=== WHAT IS REQUIRED ===
The lines below starting at the line containing "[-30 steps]" and ending at the line containing "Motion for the" are to be repeated exactly, with both ends kept and nothing else added.

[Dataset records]
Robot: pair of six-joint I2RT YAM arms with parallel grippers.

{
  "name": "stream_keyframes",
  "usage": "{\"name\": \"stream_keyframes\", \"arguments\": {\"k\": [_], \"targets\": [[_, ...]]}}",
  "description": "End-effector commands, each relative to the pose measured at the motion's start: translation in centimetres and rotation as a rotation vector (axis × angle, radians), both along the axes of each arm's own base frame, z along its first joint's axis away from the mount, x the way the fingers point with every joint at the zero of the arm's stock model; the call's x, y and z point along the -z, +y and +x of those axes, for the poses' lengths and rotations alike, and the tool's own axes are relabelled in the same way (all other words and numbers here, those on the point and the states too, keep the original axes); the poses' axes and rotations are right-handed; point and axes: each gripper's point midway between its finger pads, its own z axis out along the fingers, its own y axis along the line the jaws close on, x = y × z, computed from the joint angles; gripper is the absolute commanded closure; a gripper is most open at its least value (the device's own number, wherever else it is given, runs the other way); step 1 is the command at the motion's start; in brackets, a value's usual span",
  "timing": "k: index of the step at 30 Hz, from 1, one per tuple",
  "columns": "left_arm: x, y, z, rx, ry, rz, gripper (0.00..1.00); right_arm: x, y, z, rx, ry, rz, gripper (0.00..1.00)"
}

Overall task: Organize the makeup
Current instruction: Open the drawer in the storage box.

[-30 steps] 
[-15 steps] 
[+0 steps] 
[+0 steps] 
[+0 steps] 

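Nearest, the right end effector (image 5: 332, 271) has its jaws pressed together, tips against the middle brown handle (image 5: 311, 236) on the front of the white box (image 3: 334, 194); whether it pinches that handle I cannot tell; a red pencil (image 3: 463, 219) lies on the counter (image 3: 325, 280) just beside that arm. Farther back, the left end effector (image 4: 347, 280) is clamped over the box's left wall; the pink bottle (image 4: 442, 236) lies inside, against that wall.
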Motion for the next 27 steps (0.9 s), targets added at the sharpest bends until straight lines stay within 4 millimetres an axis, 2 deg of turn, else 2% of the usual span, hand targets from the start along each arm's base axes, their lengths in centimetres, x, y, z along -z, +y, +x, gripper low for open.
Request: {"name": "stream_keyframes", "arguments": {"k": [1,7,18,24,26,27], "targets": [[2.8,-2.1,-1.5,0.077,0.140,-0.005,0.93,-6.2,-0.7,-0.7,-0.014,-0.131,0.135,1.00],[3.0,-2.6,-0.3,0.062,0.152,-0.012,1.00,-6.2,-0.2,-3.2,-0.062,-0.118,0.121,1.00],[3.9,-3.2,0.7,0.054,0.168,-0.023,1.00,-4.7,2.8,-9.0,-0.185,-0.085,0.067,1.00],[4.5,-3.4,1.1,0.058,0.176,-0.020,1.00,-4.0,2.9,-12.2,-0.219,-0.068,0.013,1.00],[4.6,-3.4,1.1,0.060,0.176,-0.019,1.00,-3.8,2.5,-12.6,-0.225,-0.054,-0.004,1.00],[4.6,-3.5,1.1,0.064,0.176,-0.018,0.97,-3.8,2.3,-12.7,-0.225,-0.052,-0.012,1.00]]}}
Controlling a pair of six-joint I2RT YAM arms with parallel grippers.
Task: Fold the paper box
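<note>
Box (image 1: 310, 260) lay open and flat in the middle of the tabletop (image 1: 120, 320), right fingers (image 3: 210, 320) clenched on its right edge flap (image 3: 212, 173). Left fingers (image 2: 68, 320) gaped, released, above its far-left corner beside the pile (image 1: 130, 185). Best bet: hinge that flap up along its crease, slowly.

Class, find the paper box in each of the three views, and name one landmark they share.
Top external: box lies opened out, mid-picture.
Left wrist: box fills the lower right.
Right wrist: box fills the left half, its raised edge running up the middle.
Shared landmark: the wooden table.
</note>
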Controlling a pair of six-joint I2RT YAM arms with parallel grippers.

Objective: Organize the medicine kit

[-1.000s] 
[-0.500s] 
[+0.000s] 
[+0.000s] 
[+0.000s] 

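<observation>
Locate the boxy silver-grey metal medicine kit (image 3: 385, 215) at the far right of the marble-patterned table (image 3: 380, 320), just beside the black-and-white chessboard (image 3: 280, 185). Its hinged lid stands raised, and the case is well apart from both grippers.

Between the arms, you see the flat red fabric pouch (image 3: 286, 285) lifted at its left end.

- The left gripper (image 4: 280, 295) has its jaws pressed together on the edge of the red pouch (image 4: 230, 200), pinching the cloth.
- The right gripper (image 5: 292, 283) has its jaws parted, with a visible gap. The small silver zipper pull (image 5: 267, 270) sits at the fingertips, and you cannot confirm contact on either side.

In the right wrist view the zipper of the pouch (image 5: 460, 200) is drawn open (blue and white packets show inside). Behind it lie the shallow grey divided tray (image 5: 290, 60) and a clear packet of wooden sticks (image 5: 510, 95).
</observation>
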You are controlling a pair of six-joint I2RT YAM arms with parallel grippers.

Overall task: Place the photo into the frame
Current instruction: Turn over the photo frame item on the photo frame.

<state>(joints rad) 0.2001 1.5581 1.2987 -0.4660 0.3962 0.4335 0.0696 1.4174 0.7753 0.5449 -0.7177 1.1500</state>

=== RESPONSE ===
[-30 steps] 
[-15 steps] 
[+0 steps] 
[+0 steps] 
[+0 steps] 

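Nearest, the right end effector (image 5: 332, 271) has its jaws pressed together, tips against the middle brown handle (image 5: 311, 236) on the front of the white box (image 3: 334, 194); whether it pinches that handle I cannot tell; a red pencil (image 3: 463, 219) lies on the counter (image 3: 325, 280) just beside that arm. Farther back, the left end effector (image 4: 347, 280) is clamped over the box's left wall; the pink bottle (image 4: 442, 236) lies inside, against that wall.
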Motion for the next 27 steps (0.9 s), targets added at the sharpest bends until straight lines stay within 4 millimetres an axis, 2 deg of turn, else 2% of the usual span, hand targets from the start along each arm's base axes, their lengths in centimetres, x, y, z along -z, +y, +x, gripper low for open.

That completes the exercise.